## Task directions
Please work out how many lines of this material include "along", and answer with that number by itself.

## Data provided
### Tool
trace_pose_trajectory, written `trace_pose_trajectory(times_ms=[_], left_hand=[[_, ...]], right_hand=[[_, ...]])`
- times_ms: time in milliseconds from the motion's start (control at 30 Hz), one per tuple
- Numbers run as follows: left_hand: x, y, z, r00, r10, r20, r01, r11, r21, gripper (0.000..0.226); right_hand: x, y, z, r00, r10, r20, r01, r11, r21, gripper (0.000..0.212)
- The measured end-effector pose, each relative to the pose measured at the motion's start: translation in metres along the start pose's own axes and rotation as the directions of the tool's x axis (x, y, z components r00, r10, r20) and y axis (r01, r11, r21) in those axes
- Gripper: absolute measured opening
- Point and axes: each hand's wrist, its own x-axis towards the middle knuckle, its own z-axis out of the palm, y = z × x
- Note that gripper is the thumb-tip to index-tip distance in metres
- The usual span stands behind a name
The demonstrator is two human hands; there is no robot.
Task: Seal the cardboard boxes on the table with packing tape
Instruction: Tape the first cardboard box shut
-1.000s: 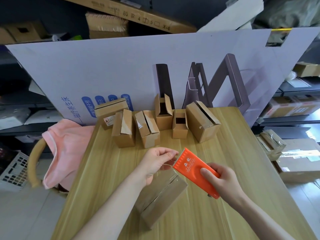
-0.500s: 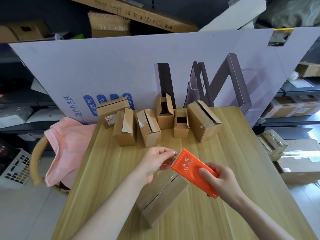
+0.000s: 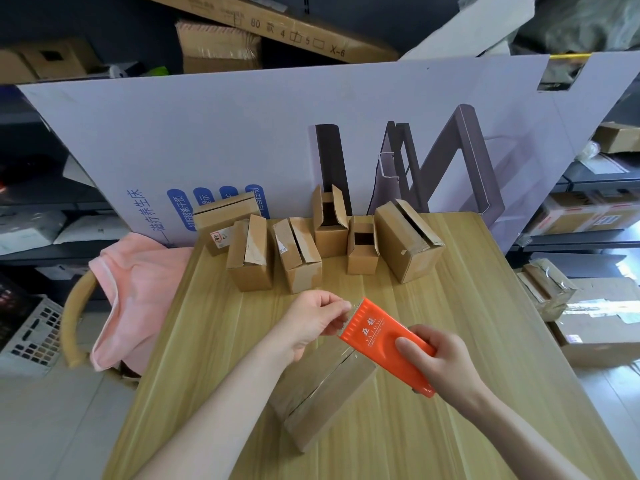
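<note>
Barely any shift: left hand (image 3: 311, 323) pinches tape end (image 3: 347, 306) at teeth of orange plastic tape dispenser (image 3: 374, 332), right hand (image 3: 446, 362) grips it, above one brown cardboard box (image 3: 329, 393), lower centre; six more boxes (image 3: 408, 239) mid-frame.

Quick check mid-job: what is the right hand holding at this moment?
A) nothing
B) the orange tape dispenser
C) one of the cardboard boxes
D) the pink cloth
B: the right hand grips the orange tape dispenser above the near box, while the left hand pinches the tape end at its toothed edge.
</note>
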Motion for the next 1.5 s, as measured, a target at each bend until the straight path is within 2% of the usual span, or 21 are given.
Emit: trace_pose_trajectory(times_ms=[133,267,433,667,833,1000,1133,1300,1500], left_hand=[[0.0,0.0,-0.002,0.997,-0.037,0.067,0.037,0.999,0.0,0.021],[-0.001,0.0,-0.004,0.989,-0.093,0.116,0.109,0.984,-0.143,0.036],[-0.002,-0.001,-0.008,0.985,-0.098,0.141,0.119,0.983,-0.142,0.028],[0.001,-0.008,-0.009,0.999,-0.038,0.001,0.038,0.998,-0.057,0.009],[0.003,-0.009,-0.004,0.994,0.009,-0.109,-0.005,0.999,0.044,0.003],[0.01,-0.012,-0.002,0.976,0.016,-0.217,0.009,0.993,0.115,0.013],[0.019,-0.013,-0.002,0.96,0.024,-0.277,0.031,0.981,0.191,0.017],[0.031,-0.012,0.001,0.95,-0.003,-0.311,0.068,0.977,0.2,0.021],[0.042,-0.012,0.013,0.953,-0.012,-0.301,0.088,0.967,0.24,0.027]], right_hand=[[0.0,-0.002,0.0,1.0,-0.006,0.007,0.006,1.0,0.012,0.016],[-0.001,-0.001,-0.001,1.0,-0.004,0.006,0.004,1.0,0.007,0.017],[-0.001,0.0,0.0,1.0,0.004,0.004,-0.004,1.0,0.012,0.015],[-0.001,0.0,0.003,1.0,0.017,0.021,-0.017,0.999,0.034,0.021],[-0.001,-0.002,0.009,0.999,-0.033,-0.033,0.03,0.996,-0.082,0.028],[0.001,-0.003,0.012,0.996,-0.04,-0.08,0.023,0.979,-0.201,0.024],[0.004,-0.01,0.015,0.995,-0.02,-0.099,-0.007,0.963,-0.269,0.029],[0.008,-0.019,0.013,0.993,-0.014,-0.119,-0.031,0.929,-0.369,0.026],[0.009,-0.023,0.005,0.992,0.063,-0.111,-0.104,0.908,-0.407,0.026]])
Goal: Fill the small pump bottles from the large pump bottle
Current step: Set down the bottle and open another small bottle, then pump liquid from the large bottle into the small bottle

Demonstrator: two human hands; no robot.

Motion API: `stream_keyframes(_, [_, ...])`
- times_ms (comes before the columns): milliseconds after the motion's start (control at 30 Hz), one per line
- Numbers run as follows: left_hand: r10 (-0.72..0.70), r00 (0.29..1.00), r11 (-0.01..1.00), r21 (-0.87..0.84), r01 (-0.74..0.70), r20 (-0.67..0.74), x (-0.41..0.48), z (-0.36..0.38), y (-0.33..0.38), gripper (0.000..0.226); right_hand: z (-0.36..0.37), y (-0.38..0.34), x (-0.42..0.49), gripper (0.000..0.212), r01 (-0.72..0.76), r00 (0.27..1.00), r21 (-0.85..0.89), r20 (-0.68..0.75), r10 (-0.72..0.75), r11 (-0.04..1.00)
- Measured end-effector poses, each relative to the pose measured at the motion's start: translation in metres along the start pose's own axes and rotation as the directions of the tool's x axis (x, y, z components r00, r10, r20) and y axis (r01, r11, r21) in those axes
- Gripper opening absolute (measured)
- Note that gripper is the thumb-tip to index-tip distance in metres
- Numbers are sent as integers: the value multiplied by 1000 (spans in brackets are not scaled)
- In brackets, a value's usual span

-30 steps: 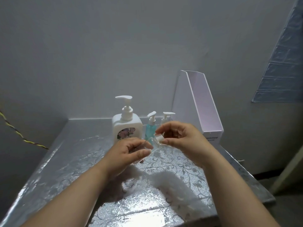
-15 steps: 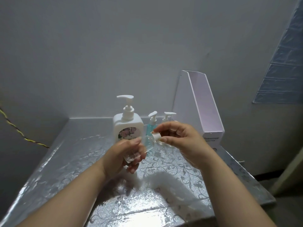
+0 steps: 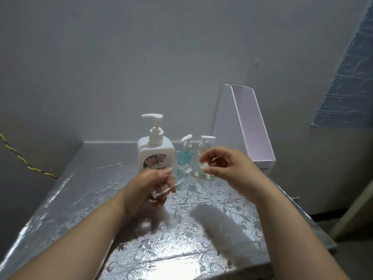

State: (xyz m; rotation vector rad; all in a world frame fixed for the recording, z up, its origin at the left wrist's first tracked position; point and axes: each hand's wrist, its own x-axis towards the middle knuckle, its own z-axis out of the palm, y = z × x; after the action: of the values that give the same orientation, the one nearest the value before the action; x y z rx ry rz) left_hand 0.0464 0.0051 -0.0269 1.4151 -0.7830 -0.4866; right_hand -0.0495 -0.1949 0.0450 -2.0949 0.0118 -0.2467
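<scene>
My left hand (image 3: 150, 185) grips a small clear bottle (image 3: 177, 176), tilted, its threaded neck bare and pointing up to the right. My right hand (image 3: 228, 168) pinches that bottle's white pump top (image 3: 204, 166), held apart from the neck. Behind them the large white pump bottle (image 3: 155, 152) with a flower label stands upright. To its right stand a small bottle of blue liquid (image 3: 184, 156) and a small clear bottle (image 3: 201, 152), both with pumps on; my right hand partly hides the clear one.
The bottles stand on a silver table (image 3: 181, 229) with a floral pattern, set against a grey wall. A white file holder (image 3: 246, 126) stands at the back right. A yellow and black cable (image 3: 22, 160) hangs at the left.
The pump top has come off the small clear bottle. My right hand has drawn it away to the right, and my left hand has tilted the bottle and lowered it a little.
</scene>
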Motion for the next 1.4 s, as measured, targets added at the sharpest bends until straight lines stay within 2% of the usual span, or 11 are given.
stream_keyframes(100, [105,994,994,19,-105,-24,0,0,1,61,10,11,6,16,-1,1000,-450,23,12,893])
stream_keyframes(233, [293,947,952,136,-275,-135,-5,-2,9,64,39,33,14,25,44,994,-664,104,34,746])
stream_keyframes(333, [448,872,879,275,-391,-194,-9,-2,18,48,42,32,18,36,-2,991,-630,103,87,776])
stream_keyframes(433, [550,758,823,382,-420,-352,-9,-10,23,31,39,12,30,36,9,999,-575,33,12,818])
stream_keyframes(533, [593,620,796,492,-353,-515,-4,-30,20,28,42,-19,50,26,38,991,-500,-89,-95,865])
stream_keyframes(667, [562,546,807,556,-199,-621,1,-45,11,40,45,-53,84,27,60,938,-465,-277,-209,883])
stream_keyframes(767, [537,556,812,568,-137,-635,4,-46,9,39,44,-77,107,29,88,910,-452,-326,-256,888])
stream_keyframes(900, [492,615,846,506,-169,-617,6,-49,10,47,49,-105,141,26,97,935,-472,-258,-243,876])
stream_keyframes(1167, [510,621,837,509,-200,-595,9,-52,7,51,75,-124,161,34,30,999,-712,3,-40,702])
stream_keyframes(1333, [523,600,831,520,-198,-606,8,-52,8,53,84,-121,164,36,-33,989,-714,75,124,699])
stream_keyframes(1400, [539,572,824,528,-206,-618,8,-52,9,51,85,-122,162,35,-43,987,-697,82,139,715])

## Written answer
2